▶ Exercise prompt: Please report each line of the data below that contains "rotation".

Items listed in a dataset

══════════════════════════════

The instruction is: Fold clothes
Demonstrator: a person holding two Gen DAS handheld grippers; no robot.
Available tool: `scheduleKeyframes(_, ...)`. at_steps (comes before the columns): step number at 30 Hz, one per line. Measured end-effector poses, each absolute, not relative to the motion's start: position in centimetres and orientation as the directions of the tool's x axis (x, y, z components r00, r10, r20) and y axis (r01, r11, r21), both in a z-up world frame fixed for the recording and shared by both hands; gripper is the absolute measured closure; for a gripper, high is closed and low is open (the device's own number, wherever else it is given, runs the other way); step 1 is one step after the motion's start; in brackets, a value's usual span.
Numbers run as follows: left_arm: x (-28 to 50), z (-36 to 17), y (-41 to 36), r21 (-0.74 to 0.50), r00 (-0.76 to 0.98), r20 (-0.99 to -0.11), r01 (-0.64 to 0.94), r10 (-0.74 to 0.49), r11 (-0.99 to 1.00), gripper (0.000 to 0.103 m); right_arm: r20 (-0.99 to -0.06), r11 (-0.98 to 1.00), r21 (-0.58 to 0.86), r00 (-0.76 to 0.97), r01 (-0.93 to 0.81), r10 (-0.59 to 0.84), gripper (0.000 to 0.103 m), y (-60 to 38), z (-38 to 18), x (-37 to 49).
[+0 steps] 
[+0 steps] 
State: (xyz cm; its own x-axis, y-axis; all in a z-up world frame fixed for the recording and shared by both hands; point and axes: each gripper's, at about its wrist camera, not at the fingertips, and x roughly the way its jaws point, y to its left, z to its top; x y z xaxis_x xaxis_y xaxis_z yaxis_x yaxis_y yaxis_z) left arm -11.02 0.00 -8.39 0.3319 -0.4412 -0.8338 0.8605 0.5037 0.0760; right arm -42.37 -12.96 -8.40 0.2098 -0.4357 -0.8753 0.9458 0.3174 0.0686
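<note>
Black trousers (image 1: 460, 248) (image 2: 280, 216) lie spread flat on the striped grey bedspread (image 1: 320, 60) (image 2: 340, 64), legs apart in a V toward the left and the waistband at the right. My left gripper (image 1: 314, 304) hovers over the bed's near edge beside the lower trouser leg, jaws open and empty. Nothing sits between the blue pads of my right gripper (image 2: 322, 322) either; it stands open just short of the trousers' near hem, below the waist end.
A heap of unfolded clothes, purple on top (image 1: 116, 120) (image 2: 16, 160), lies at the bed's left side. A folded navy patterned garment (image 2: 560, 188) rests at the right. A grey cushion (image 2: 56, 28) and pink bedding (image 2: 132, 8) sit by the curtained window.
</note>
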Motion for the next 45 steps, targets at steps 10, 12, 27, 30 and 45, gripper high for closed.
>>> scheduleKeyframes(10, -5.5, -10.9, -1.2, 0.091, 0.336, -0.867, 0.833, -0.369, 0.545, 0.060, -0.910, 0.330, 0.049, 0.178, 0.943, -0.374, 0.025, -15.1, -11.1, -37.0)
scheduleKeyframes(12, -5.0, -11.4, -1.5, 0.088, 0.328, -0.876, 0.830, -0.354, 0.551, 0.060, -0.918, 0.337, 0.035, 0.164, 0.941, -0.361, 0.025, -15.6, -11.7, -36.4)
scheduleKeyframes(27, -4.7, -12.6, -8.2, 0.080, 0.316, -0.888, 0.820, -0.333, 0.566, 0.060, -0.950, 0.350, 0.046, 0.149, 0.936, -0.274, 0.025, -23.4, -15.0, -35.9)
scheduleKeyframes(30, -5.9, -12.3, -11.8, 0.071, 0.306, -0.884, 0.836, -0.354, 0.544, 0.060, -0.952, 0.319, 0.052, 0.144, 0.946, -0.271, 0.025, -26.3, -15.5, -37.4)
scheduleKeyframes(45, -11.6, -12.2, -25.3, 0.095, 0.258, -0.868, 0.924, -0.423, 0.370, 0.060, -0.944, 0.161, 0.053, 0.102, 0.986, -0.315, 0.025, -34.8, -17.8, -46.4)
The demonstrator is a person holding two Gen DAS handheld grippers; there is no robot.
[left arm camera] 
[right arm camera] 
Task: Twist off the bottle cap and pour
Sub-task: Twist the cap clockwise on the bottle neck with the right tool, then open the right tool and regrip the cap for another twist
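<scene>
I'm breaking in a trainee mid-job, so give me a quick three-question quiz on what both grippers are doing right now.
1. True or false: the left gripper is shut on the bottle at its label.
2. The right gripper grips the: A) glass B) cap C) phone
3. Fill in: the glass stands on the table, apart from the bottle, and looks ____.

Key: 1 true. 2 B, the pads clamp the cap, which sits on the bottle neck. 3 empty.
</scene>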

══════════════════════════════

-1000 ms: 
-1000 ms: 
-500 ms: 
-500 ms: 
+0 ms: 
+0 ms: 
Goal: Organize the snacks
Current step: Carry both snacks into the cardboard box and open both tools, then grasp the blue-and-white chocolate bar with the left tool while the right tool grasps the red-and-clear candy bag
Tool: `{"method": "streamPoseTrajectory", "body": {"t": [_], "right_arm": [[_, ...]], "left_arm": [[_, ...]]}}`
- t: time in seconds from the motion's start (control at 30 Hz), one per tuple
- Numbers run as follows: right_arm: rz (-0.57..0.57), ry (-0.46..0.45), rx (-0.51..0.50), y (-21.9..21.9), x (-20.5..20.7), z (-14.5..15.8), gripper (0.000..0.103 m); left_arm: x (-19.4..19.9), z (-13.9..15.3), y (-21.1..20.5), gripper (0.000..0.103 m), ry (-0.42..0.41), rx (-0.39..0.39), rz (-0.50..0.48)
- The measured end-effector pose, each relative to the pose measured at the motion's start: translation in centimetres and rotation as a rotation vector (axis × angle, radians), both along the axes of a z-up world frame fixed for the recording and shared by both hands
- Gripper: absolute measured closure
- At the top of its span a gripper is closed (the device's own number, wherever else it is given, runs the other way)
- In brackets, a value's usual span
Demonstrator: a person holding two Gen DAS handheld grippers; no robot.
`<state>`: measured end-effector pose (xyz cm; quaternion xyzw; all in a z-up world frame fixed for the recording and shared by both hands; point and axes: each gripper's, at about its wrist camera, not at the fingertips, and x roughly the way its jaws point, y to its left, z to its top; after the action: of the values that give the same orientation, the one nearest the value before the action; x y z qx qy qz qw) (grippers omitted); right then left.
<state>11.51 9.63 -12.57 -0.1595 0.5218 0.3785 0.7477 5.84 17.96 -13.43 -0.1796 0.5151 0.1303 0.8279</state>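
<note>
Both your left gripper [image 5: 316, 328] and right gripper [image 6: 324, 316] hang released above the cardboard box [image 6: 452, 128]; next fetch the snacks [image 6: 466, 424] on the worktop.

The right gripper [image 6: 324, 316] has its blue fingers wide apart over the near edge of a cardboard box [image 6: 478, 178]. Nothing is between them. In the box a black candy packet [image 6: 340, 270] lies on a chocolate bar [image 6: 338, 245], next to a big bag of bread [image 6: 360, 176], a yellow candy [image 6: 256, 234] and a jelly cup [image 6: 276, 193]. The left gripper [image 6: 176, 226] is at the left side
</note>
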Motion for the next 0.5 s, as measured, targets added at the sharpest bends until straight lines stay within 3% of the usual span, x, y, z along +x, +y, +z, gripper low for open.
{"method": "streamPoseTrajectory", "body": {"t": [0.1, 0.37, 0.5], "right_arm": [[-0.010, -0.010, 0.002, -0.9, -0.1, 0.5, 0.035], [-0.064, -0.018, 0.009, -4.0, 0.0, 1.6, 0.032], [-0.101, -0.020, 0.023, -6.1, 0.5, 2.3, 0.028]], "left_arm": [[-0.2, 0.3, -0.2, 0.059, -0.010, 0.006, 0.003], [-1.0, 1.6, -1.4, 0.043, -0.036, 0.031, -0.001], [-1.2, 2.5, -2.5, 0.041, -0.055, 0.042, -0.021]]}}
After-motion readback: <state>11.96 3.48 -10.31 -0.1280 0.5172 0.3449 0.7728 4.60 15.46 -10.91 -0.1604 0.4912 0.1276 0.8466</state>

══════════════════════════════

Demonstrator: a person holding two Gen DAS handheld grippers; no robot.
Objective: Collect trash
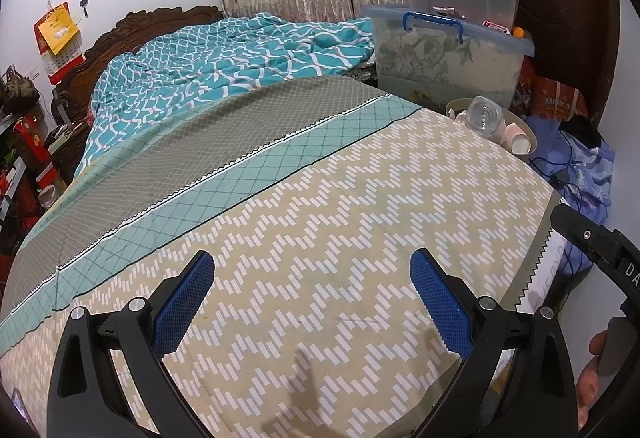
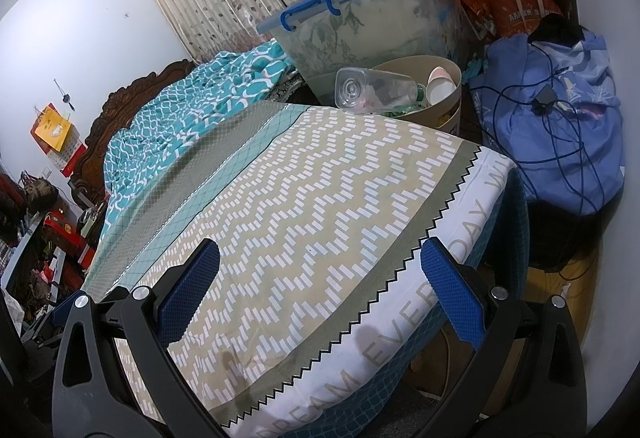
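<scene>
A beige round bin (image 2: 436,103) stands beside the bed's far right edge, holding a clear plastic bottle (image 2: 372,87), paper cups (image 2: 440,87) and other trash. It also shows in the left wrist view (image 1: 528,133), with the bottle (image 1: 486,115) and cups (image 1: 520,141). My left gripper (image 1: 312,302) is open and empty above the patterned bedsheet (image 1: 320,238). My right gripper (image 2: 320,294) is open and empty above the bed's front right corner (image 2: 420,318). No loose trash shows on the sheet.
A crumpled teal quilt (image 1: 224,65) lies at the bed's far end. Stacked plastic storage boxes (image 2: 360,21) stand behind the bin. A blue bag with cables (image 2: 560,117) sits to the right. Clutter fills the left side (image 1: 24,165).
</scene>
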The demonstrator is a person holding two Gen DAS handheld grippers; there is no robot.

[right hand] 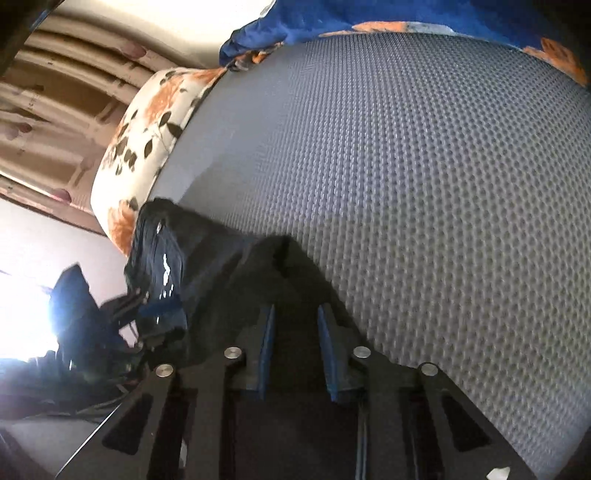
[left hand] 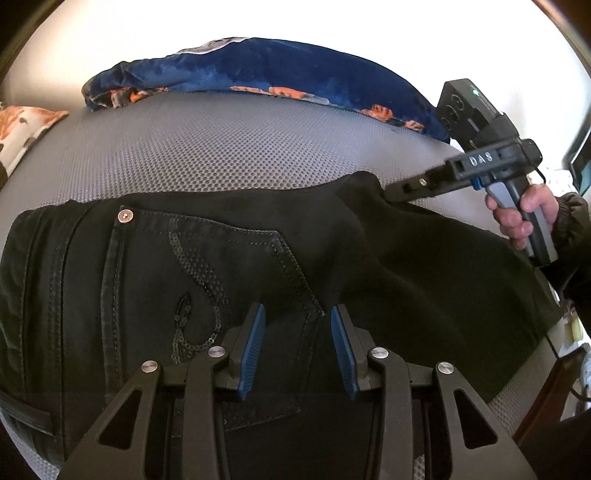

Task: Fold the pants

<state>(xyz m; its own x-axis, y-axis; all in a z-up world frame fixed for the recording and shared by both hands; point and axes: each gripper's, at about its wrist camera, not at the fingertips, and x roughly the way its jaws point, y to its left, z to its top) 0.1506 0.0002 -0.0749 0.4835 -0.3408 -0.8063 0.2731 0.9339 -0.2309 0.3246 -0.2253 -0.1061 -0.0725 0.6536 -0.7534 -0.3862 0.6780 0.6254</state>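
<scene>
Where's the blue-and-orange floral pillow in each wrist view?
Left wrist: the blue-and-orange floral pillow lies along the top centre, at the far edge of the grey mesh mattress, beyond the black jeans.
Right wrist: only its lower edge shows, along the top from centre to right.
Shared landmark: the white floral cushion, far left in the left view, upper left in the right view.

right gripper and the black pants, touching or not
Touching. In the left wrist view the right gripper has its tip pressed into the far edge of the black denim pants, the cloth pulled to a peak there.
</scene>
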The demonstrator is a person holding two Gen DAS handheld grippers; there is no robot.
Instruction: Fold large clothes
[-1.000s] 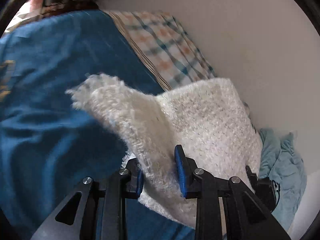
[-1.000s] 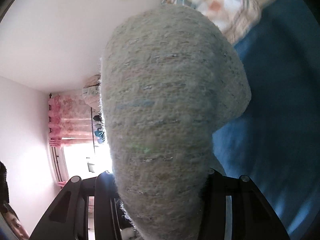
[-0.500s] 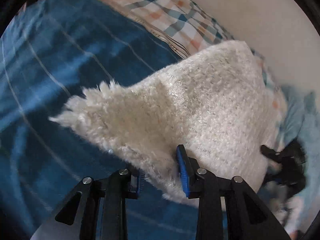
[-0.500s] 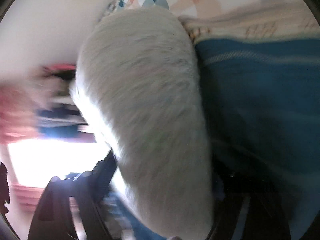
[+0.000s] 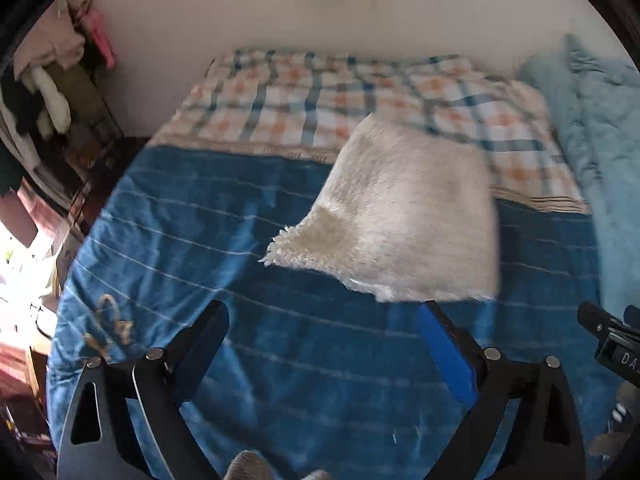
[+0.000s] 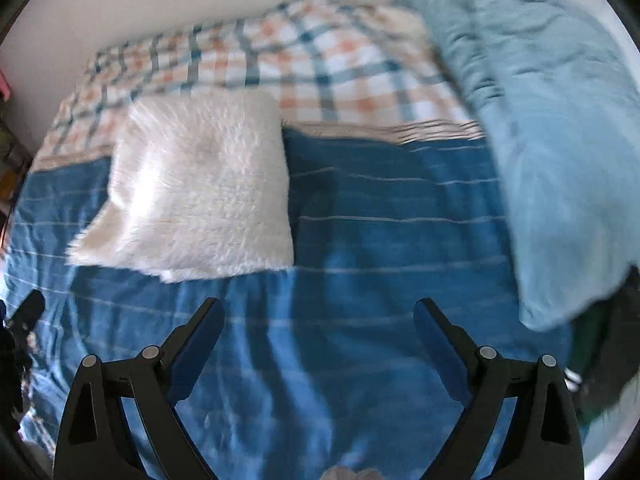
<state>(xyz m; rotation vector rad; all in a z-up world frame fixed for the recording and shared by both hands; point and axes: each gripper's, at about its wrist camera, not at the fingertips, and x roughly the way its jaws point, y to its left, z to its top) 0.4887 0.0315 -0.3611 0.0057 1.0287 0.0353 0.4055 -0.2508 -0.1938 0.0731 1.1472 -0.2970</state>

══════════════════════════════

▶ Result for this task:
- The measured end-effector pose, each relative to the pose measured at the motion's start: translation in centimetres and rotation as a rotation vector (axis × angle, radians), both along the axes of a z-up world frame fixed for the recording and shared by both hands
<state>(xyz m; rotation vector rad; all in a z-up world frame fixed for the recording and shared by both hands; point and axes: each gripper's, at about its wrist camera, not at the fingertips, and x roughly the way its jaws point, y to its left, z to its top) 0.4887 0.0315 -0.3611 0.0057 1.0287 0.0353 0.4055 -0.2508 -0.1938 0.0731 1.1472 -0.2970</state>

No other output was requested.